### What the task requires
From the entries below, please output exactly the lines starting at the one containing "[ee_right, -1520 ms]" and ending at the one containing "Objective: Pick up", both included.

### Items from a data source
+--
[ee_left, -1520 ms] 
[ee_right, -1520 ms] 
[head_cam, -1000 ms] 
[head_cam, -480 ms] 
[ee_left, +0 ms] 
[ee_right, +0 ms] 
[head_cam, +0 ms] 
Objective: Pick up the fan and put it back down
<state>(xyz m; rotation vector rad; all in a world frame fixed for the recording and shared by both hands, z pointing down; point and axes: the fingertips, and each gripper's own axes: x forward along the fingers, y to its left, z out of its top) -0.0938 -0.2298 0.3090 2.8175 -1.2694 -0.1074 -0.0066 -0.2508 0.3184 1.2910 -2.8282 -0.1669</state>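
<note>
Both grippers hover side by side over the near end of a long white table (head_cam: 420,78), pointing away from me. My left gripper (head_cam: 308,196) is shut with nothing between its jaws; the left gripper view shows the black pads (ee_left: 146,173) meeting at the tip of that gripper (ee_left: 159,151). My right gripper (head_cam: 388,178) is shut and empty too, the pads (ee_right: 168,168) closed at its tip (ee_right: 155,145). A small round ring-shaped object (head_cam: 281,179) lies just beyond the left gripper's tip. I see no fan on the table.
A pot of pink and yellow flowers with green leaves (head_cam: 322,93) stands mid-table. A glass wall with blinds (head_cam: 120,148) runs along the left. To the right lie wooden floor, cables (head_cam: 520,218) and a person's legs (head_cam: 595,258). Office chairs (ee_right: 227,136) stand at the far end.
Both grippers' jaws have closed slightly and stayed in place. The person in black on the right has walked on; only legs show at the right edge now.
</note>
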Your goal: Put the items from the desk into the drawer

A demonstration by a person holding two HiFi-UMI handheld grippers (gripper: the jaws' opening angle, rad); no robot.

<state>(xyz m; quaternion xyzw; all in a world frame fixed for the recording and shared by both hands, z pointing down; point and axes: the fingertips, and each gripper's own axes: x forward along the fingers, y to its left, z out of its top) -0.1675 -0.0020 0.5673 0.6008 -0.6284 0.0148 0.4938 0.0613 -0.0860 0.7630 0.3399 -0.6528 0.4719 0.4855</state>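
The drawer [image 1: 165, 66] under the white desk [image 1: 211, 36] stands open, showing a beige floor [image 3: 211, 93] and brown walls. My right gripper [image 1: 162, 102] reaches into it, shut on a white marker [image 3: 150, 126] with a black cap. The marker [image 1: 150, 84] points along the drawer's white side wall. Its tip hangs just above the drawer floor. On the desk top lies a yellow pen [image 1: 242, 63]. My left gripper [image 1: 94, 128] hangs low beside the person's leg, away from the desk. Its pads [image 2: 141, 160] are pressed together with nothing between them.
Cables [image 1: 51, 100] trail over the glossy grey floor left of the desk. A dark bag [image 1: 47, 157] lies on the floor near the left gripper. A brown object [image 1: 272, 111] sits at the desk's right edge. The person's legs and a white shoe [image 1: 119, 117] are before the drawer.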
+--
### Exercise solution
[ee_right, -1520 ms] 
[head_cam, -1000 ms] 
[head_cam, -480 ms] 
[ee_left, +0 ms] 
[ee_right, +0 ms] 
[head_cam, +0 ms] 
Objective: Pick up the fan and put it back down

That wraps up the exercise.